CAL. Come! I would have thee sleep upon this bank
Till the first star shall light us to our couch
Of o'erblown roses and of fallen leaves.
[She leads ULYSSES out and he lies upon a bank.
Thy purple cloak, wilt have it so, or so?
Now sleep, my love: thou canst not go from me.
[She returns and passes within the cave.
[Calling the NYMPHS about her:
The golden shuttle and the violet wool:
And all ye nymphs sing to me while I spin.
NYMPHS. [Singing.] From the green heart of the waters
We, old ocean's daughters,
Have floated up with mortal men to play;
Out of the green translucent night
Up to the purple earthly light,
To dance with creatures of a day.
For alas! we have seen the sailor asleep
Where the anchor rusts on the ooze of the deep,
But never, never before
Have we seen a mortal dance on the long seashore.

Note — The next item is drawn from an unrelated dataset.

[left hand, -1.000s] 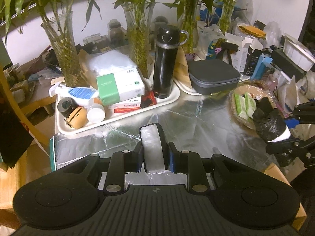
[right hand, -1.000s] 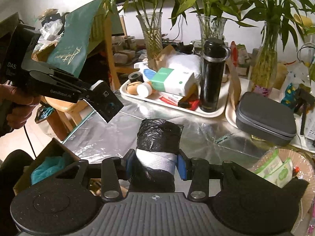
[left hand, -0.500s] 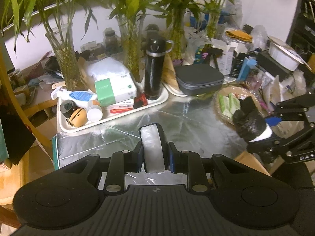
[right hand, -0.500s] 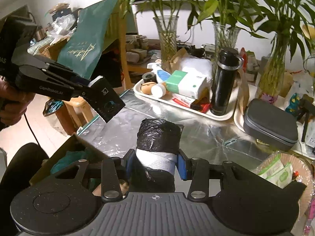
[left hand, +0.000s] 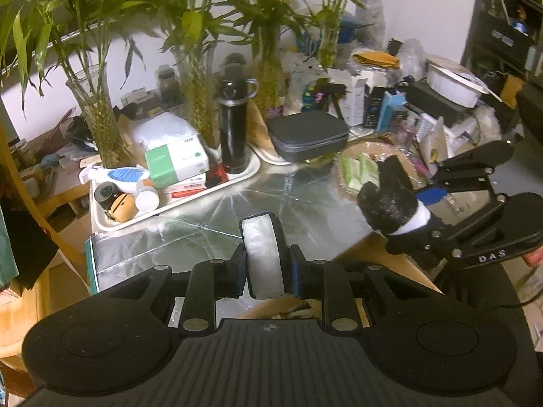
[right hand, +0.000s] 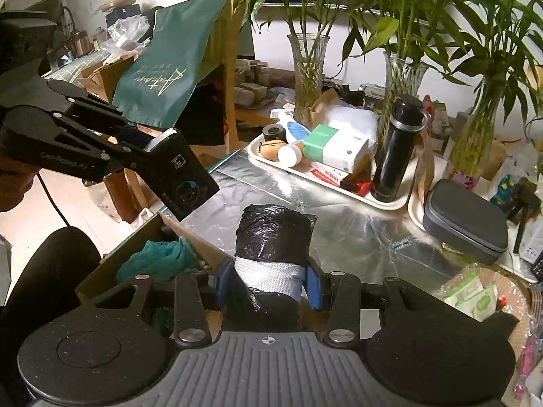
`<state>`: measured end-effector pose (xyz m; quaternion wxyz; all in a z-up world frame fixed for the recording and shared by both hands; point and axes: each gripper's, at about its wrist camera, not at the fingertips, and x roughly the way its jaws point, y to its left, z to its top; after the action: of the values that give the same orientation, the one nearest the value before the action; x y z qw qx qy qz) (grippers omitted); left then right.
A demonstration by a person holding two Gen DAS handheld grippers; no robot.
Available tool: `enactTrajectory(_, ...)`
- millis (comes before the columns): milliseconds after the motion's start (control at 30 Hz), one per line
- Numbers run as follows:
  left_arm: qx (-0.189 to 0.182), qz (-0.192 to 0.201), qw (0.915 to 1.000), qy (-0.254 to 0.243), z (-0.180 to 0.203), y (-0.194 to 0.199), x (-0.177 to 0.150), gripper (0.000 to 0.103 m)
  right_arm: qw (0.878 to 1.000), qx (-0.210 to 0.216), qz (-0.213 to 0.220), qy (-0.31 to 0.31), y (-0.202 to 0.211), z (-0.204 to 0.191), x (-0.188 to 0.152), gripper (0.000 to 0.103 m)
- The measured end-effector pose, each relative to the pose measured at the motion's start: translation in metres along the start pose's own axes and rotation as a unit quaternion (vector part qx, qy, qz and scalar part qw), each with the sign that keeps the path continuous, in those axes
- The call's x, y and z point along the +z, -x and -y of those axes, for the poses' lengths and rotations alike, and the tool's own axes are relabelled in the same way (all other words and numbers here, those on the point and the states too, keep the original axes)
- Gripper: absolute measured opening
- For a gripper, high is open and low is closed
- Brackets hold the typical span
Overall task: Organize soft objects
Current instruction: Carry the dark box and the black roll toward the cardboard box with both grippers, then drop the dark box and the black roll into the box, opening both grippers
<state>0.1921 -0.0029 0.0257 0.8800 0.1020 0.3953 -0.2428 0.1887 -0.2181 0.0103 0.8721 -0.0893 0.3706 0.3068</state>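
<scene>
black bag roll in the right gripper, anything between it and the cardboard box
Nothing visible blocks it. The black bag roll is clamped in the right gripper, and the open cardboard box with teal cloth sits just below-left.

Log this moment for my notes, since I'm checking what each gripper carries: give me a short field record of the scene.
left gripper: shut on white packet
right gripper: shut on black bag roll, grey band around it
cardboard box: open, below both grippers at the table edge, teal cloth inside
table: silver foil cover
white tray: holds black flask, green-white box
grey case: closed
</scene>
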Motion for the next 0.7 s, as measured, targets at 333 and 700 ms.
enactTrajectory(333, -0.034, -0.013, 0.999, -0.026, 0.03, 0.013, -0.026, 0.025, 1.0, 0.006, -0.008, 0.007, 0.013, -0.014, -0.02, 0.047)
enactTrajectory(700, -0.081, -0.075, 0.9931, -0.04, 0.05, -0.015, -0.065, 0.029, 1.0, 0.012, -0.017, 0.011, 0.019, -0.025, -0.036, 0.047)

HERM. [Appearing, unseen by CALYPSO and her nymphs, and standing
over ULYSSES where he lies asleep.] Ulysses, thralled by passion this long
while,
I lift from thee the glamour of this isle.
Olympian wisdom bids thee waken free
Of white Calypso's glimmering witchery.
Behold, I raise from thee the magic woe:
[Touching him with caduceus.
Now lies it in thyself to stay or go.
[HERMES stands aside and watches ULYSSES, who, slowly awakening,
begins to gaze and stretch out his arms over the sea.
NYMPHS. [Watching ULYSSES from the mouth of the cave and singing.]
See, see Ulysses, weary and wise.
Sing low, sing low with downcast eyes;
For he rouses at last,
And his eyes are cast
To the land where his spirit would be,
Over the violet sea.
Alas for the arms that yearn!
Alas for the eyes that burn!
Ulysses — Ulysses — ah!
[They all start up as HERMES steps suddenly amongst them.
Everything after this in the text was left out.